Aznar tomó aquella iniciativa a personalmente, sin que la OTAN hubiera decidido una iniciativa semejante, y lo hizo al margen de las posiciones de la Unión Europea cuyos principales países —Alemania, Francia— no acompañaron a España. La de Aznar fue una decisión belicista de complicidad con una injustificada intervención norteamericana que ni siquiera contó con el aval de ONU y que, como primera medida de su mandato, Rodríguez Zapatero abortó en 2004, forzando el retorno urgente de nuestros efectivos.

Aquel «No a la guerra», que lógicamente compartieron también los socialistas del PSOE, estaba completamente justificado y defendía no sólo la legalidad española y comunitaria sino también las tradiciones españolas y las lealtades antiguas en materia de política exterior.
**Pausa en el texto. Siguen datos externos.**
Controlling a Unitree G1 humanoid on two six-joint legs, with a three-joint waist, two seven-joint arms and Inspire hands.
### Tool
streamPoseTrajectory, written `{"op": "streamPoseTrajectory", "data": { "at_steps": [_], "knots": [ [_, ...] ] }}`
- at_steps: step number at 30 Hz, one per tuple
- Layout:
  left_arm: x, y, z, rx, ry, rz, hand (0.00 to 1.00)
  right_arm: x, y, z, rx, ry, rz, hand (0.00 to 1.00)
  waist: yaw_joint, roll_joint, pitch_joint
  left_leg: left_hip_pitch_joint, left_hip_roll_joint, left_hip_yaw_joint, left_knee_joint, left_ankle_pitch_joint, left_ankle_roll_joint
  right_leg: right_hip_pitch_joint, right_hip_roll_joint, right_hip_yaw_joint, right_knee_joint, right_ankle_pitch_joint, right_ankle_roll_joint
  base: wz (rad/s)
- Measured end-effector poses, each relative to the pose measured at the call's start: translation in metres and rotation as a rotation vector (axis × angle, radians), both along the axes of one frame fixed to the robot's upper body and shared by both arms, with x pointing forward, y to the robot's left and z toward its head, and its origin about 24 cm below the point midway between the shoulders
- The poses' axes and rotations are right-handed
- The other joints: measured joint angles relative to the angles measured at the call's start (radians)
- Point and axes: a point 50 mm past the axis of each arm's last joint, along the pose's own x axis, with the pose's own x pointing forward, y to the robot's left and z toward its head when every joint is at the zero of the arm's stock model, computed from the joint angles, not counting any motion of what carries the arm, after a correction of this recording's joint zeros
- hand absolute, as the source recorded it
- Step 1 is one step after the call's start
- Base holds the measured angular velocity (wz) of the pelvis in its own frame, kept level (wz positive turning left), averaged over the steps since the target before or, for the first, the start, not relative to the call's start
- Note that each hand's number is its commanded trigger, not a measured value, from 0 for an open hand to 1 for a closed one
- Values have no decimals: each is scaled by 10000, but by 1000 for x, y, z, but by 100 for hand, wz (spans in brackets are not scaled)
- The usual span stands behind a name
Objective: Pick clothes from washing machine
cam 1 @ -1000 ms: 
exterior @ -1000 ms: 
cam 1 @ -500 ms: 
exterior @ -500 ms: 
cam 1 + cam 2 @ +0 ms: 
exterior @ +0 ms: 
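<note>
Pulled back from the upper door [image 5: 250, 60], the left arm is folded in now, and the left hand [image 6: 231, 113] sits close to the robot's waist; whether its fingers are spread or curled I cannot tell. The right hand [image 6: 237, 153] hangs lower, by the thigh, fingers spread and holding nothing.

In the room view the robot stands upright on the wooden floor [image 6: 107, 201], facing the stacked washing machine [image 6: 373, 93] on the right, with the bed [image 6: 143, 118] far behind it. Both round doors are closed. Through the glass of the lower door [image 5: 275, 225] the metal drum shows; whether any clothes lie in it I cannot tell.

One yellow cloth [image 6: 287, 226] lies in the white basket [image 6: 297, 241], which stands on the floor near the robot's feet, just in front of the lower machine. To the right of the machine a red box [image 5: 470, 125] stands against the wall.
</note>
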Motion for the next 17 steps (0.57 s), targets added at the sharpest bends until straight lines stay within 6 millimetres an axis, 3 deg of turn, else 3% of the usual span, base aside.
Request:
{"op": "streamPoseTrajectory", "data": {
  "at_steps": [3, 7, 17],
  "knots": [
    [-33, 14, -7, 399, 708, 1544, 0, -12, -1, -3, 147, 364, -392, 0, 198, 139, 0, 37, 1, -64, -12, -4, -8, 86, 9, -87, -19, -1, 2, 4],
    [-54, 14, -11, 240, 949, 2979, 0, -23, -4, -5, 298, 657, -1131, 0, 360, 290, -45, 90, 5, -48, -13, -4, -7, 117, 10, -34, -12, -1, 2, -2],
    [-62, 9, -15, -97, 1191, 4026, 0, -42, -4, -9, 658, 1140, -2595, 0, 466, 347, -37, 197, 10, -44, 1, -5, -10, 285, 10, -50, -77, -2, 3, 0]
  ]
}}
Washington actuaba en aquel caso sin la suficiente legitimidad, sin verdaderos argumentos y con una desenvoltura que recordaba los peores tiempos del imperialismo yankee en sus patios traseros latinoamericanos. Pero en la actualidad, las cosas son muy distintas: la guerra fría ha terminado y Rusia, que pretende ser, sin conseguirlo, una república parlamentaria respetable, está por completo corrompida y en manos de autócrata que trata de subyugar cercanas ‘zonas de influencia’ en territorios soberanos como si fueran suyos. La UE, en cuyos límites se produce el conflicto, no puede tolerar que Moscú prohíba a Bruselas la aproximación a Ucrania o incluso su inclusión en la OTAN.

Se puede y se debe debatir con Moscú un conjunto de medidas de convivencia y distensión, como el alejamiento creciente de arsenales militares de las fronteras comunes, la cooperación en dichas áreas, la desmilitarización de enclaves estratégicos, la reducción de los respectivos arsenales, etc… Pero no se puede exigir lo que conviene a una de las partes con los tanques desplegados y los cañones dispuestos. En este caso, esgrimir un ingenuo y utópico «no a la guerra» para justificar la pasividad sería una claudicación intolerable, un desprecio insoportable al derecho internacional, una rendición de nuestros principios a la belicosidad de Moscú y una renuncia a la idea de la moderna Europa que tramamos entre todos.